THE TASK:
Given the listing that follows, report all lines in which the string "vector" occurs.

STORED DATA:

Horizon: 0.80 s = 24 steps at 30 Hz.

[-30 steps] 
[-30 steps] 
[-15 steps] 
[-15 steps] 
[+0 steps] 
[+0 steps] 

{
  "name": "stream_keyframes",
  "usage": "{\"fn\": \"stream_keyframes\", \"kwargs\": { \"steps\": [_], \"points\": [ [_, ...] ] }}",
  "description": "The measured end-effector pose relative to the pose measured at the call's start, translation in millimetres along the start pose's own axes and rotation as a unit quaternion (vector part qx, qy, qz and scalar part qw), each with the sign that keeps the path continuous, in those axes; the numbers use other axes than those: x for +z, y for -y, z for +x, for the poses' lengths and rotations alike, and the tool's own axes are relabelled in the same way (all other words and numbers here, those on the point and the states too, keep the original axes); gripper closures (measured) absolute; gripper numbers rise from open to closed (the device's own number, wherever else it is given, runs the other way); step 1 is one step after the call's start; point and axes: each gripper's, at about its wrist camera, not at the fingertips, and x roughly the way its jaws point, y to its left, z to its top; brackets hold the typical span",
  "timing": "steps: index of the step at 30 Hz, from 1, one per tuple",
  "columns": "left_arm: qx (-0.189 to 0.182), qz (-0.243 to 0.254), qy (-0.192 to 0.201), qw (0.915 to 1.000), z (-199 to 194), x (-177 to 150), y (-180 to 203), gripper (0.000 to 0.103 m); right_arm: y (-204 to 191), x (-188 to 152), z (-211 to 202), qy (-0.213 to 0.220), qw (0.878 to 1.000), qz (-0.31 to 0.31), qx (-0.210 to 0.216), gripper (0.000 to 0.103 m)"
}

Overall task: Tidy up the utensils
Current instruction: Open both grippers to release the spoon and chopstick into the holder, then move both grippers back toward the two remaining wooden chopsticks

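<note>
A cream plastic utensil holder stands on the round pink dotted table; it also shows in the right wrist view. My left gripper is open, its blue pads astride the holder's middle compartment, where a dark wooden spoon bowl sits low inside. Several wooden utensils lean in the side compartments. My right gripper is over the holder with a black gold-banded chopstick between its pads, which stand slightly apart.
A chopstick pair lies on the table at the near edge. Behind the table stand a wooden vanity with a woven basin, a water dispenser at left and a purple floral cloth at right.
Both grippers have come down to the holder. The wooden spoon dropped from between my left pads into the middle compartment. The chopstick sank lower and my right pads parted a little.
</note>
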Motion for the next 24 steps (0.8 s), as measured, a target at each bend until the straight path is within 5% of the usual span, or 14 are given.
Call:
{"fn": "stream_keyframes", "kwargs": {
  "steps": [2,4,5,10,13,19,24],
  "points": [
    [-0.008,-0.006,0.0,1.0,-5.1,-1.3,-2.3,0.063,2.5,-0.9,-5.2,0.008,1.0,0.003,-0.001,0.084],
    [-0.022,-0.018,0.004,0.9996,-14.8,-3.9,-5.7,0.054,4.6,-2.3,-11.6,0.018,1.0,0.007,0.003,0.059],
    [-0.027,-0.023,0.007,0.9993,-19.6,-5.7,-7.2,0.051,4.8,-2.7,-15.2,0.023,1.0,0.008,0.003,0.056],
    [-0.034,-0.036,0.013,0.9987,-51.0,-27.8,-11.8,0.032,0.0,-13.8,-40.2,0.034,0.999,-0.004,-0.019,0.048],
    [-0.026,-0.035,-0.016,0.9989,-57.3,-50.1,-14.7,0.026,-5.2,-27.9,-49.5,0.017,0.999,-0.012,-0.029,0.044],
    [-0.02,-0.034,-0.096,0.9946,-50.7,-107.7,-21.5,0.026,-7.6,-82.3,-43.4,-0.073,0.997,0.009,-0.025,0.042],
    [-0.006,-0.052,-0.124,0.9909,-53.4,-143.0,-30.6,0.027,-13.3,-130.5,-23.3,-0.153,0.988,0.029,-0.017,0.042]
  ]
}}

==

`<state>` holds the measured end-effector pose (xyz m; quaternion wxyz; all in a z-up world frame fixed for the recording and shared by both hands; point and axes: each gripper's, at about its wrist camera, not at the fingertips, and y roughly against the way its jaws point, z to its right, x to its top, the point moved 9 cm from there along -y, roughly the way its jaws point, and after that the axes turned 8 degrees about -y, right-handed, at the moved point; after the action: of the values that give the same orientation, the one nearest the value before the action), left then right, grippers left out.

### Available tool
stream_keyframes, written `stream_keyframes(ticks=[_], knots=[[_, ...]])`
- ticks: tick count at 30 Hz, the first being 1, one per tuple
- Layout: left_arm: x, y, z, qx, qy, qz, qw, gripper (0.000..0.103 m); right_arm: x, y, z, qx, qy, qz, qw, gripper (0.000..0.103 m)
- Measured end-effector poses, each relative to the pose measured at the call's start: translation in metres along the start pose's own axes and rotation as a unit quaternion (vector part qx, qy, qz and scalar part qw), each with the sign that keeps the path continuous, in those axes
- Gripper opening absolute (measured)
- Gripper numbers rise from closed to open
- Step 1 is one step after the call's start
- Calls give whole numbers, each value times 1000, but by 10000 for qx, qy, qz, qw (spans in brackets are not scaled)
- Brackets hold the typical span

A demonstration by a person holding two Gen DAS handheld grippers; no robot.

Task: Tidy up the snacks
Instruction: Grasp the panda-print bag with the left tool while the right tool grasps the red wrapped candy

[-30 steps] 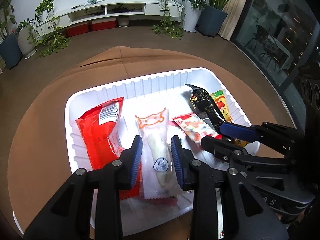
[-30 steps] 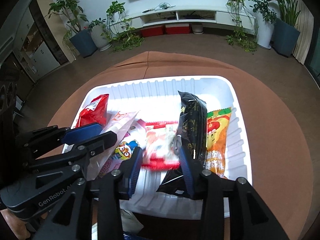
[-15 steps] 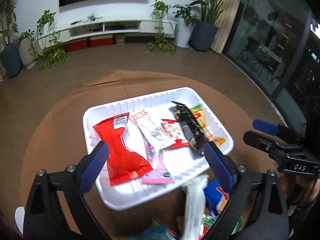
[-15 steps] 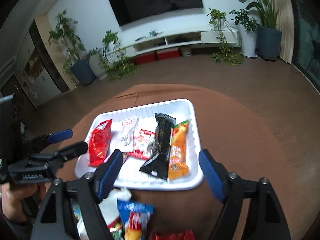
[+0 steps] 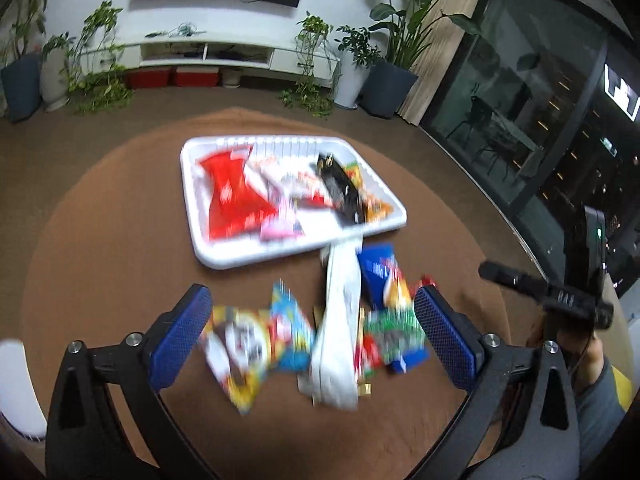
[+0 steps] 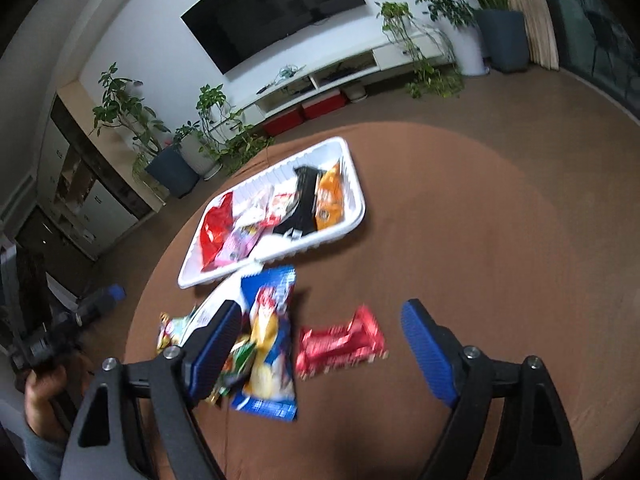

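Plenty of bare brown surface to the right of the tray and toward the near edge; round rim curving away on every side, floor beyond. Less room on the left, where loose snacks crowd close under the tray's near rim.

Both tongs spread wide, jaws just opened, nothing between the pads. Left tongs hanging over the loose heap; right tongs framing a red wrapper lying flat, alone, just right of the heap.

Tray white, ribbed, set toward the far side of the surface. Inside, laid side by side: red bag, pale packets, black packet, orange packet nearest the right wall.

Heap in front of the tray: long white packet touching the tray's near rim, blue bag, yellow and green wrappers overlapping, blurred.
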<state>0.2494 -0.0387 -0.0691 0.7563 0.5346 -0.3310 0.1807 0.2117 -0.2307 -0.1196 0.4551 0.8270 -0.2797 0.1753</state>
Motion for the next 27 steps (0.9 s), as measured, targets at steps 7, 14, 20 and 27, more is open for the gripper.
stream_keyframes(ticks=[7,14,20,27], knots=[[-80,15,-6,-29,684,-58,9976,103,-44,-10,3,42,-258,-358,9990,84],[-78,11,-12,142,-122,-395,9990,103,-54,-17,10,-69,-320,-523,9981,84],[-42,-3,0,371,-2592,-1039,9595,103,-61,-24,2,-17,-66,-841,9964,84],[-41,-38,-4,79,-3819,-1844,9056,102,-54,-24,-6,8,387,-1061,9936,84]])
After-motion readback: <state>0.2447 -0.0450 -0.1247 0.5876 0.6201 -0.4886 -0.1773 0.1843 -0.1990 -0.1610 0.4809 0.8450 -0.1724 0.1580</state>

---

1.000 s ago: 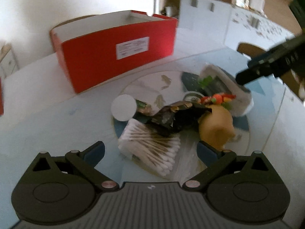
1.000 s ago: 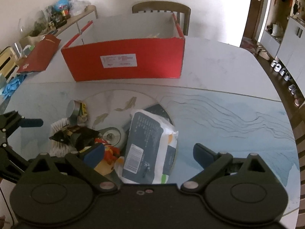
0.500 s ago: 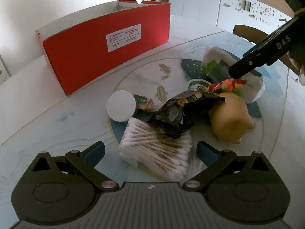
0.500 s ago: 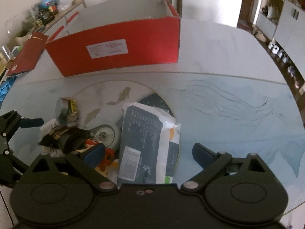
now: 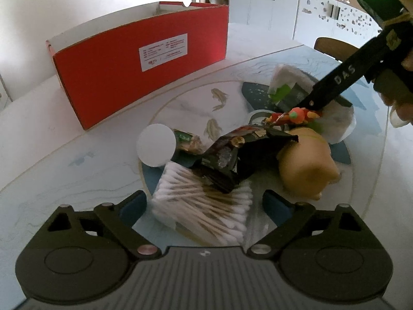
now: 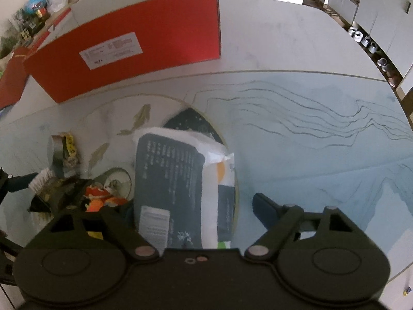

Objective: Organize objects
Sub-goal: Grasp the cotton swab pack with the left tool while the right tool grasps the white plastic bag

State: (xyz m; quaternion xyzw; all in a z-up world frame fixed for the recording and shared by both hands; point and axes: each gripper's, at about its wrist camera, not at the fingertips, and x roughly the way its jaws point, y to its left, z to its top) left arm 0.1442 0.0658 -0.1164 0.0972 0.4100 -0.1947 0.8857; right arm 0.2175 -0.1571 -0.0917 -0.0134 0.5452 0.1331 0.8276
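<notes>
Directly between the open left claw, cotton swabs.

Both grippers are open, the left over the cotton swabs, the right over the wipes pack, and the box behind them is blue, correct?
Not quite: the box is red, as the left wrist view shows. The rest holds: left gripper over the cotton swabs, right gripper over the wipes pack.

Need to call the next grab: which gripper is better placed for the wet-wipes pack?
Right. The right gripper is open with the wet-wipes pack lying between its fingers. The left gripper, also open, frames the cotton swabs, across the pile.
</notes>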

SOLUTION TO THIS TASK:
  "description": "The measured end-effector pose relative to the pose measured at the call's start, translation in millimetres along the start pose's own axes and rotation as a unit quaternion (vector part qx, qy, qz and scalar part qw), each with the sign that keeps the path continuous, in those axes; the numbers use other axes than those: x for +z, y for -y, z for +x, for the poses' lengths and rotations alike, and the tool's own axes are relabelled in the same way (all other words and numbers here, those on the point and the states too, keep the original axes); gripper closures (measured) absolute; gripper numbers rise from open to closed (the device's own number, wherever else it is given, runs the other way); step 1 is one step after the call's start; point and axes: each gripper's, at about its wrist camera, not at the fingertips, and x roughly the way its jaws point, y to its left, z to its top; brackets hold the typical span",
- Measured end-effector poses, each relative to the pose measured at the call's start: translation in metres along the start pose's own axes and rotation as a unit quaternion (vector part qx, qy, qz and scalar part qw), each with the sign that keeps the path continuous, in those axes

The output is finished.